C’est une poignée de main qui a pris tout le monde de court. Même les principaux alliés de Raïla Odinga jurent qu’ils ne savaient pas. Mais ce n’est peut-être pas par hasard si cette réconciliation est survenue juste avant la visite du secrétaire d’Etat américain Rex Tillerson. En effet, les Américains étaient quasi les derniers à pousser encore au dialogue. Les églises et des entrepreneurs faisaient également pression en coulisse. Ce qui pourrait avoir permis un déblocage.
Selon Murithi Mutiga, le président Kenyatta entame son dernier mandat et devait se réconcilier avec son adversaire. « C’était une question d’héritage politique. Et la stabilité économique qu’il voulait n’était pas possible sans cohésion sociale », explique le chercheur de l’International Crisis Group.
Quant à Raïla Odinga, il se réinstalle comme leader incontesté de l’opposition, alors que sa coalition était en train de s’écrouler. Il faudra maintenant voir quelle responsabilité politique il va endosser. « Laisser un homme qui a tellement de partisans sans aucun poste, cela déstabilise le pays. Il pourrait obtenir un statut officiel », analyse Murithi Mutiga.
« Construire les ponts d’une nouvelles nation »
Une bonne source estime que les mots prononcés par les deux leaders sont très forts. Mais qu’il faudra voir si cela sera suivi d’effet. En tout cas cette déclaration commune pourrait signer la fin de la crise. A part quelques jusqu’au-boutistes, les partisans de chaque camp semblent accepter cette réconciliation-surprise.
Pour sortir de la crise, Raila Odinga et Uhuru Kenyatta ont signé un document de 8 pages, dans lequel le Kenya se regarde en face. Intitulé « construire les ponts d’une nouvelle nation », il s’agit d’un condensé des problèmes qui minent le pays. L’accord est écrit avec une franchise étonnante, alors que les deux camps paraissaient irréconciliables. Kenyatta et Odinga y reconnaissent l’échec des réformes des 20 dernières années.
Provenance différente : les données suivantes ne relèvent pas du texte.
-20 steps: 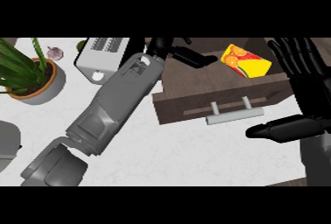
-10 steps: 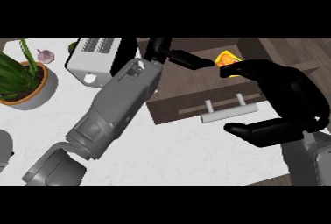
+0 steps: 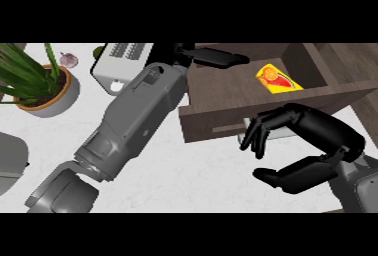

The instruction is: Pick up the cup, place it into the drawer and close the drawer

Le document remonte à la construction du Kenya indépendant. Même les pèresfondateurs ne sont pas épargnés. « Il leur a manqué une approche collective ce qui a entraîné exclusion et animosité » est-il écrit. Plus surprenant encore, Kenyatta et Odinga assument leur part de responsabilité et se décrivent eux-mêmes comme « deux leaders symbolisant la répétition des divisions ».